__EXERCISE DETAILS__
Please set out each line below exactly as it stands, without the images.

__INPUT DATA__
++++++++++++++++++++
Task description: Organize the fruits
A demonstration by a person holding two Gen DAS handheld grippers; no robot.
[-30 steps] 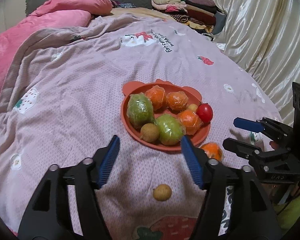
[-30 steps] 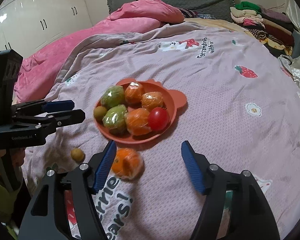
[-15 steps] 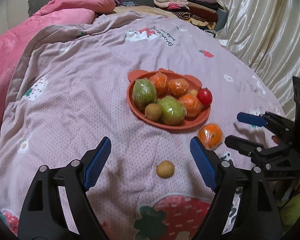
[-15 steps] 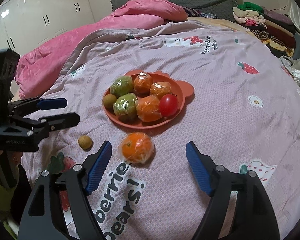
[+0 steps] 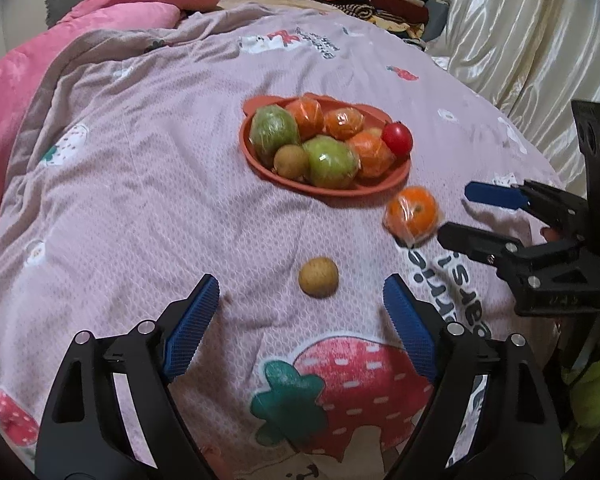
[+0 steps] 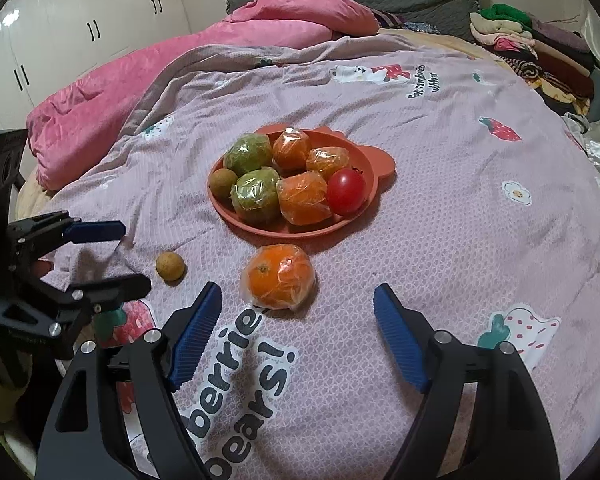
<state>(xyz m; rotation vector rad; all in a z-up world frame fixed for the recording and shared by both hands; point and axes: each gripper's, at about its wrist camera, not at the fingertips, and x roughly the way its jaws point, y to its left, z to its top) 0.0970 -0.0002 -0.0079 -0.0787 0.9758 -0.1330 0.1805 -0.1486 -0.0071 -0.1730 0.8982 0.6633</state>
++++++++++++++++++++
__REPLY TO THE EXERCISE__
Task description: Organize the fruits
A demonstration by a person holding two Gen DAS handheld grippers; no robot.
[-30 steps] 
[-30 steps] 
[-15 steps] 
[-15 steps] 
[+0 steps] 
[+0 steps] 
<state>(xyz m; rotation vector rad; all in a z-up world frame fixed for the recording and shared by both hands; point and axes: each gripper's, at about its wrist camera, not at the fingertips, and x roughly the way its jaws point, y to its left, z to its top) 0.0970 -0.0002 -0.0079 -0.0787 0.9758 -0.1330 0.1805 -0.1486 -0.0071 -0.1730 0.8982 0.6633</state>

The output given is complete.